**YOUR INSTRUCTIONS**
From the first line to the last, write out the listing exactly.

**PROVIDED MATERIAL**

———

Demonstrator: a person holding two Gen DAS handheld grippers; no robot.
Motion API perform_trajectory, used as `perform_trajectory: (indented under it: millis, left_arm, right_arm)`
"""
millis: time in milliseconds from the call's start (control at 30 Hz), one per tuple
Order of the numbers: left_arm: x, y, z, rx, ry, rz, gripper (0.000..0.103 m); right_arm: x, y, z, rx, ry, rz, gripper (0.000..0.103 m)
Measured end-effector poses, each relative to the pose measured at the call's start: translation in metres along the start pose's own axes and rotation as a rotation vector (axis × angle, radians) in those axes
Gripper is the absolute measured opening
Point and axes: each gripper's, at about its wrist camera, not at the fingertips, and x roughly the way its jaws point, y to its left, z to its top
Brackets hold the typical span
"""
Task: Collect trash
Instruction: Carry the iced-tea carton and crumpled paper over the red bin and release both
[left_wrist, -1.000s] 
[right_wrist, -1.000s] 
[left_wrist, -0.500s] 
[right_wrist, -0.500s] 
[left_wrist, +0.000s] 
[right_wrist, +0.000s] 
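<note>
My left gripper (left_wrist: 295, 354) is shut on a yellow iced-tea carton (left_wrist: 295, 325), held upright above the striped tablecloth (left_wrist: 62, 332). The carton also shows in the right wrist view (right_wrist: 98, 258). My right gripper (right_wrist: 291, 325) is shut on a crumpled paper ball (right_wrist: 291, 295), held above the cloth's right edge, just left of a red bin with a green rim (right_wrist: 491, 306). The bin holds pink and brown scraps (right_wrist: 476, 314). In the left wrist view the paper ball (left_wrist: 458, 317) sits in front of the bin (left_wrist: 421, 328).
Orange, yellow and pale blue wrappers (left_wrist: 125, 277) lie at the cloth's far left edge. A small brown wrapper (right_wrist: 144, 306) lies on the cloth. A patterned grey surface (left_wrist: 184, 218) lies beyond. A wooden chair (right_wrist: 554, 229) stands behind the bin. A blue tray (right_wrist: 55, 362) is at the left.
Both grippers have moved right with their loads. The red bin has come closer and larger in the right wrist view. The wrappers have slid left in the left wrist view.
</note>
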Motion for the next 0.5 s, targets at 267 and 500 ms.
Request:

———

**SOLUTION TO THIS EXERCISE**
Demonstrator: a person holding two Gen DAS handheld grippers; no robot.
Motion API perform_trajectory, used as `perform_trajectory: (indented under it: millis, left_arm, right_arm)`
"""
millis: time in milliseconds from the call's start (control at 30 Hz), one per tuple
Order of the numbers: left_arm: x, y, z, rx, ry, rz, gripper (0.000..0.103 m); right_arm: x, y, z, rx, ry, rz, gripper (0.000..0.103 m)
Measured end-effector poses, each relative to the pose measured at the call's start: translation in metres along the start pose's own axes and rotation as a rotation vector (axis × angle, radians) in those axes
Gripper is the absolute measured opening
Point and axes: each gripper's, at about its wrist camera, not at the fingertips, and x roughly the way its jaws point, y to its left, z to its top
Brackets hold the typical span
"""
Task: Collect trash
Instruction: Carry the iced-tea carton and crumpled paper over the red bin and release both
[left_wrist, -1.000s] 
[right_wrist, -1.000s] 
[left_wrist, -0.500s] 
[right_wrist, -0.500s] 
[left_wrist, +0.000s] 
[right_wrist, +0.000s] 
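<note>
My left gripper (left_wrist: 295, 354) is shut on a yellow iced-tea carton (left_wrist: 295, 325), held upright above the striped tablecloth (left_wrist: 62, 332). The carton also shows in the right wrist view (right_wrist: 98, 258). My right gripper (right_wrist: 291, 325) is shut on a crumpled paper ball (right_wrist: 291, 295), held above the cloth's right edge, just left of a red bin with a green rim (right_wrist: 491, 306). The bin holds pink and brown scraps (right_wrist: 476, 314). In the left wrist view the paper ball (left_wrist: 458, 317) sits in front of the bin (left_wrist: 421, 328).
Orange, yellow and pale blue wrappers (left_wrist: 125, 277) lie at the cloth's far left edge. A small brown wrapper (right_wrist: 144, 306) lies on the cloth. A patterned grey surface (left_wrist: 184, 218) lies beyond. A wooden chair (right_wrist: 554, 229) stands behind the bin. A blue tray (right_wrist: 55, 362) is at the left.
Both grippers have moved right with their loads. The red bin has come closer and larger in the right wrist view. The wrappers have slid left in the left wrist view.
</note>
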Motion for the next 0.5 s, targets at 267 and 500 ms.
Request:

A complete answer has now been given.